#### [How to complete this task]
Check every line of the data for the string "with" and copy the ones that have it.

#### [Given information]
━━━━━━━━━━━━━━━━━━━━

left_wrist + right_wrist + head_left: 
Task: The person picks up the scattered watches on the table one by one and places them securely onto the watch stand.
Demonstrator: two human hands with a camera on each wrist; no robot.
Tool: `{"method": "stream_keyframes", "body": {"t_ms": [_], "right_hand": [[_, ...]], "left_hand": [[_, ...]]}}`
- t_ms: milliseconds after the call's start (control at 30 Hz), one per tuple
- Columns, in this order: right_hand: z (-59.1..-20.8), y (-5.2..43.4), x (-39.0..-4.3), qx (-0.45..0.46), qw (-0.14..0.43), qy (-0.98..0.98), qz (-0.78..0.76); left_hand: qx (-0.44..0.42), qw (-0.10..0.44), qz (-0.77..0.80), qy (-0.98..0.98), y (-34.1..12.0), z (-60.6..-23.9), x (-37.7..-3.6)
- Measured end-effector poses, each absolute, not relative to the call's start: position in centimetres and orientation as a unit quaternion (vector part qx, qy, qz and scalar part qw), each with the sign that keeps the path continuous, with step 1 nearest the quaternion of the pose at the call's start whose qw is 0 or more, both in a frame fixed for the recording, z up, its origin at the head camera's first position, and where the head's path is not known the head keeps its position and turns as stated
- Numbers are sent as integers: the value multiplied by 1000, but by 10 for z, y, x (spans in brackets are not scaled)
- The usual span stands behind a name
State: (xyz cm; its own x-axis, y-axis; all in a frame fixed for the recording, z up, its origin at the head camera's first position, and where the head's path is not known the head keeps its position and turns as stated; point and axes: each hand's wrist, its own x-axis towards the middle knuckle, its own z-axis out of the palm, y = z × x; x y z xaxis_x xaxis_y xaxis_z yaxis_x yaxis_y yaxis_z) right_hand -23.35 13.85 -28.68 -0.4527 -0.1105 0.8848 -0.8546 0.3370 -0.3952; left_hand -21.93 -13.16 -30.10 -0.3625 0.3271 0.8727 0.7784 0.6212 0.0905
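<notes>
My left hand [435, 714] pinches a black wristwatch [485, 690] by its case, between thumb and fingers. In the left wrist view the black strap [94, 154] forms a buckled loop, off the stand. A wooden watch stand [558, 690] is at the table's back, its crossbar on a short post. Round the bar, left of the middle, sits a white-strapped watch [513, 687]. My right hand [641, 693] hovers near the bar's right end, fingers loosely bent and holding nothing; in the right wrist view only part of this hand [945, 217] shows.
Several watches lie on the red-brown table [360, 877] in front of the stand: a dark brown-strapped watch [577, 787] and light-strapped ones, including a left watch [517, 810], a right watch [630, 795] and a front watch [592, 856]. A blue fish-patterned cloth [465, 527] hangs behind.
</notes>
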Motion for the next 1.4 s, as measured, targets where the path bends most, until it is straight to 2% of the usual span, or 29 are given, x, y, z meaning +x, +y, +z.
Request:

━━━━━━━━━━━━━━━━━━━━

#### [Response below]
Demonstrator: two human hands with a camera on each wrist; no robot.
- Measured end-effector poses, each absolute, not relative to the call's start: position in centimetres and orientation as a unit quaternion (vector part qx, qy, qz and scalar part qw), each with the sign that keeps the path continuous, with step 1 nearest the quaternion of the pose at the call's start whose qw is 0 or more, both in a frame fixed for the recording, z up, its origin at the head camera's first position, and where the head's path is not known the head keeps its position and turns as stated

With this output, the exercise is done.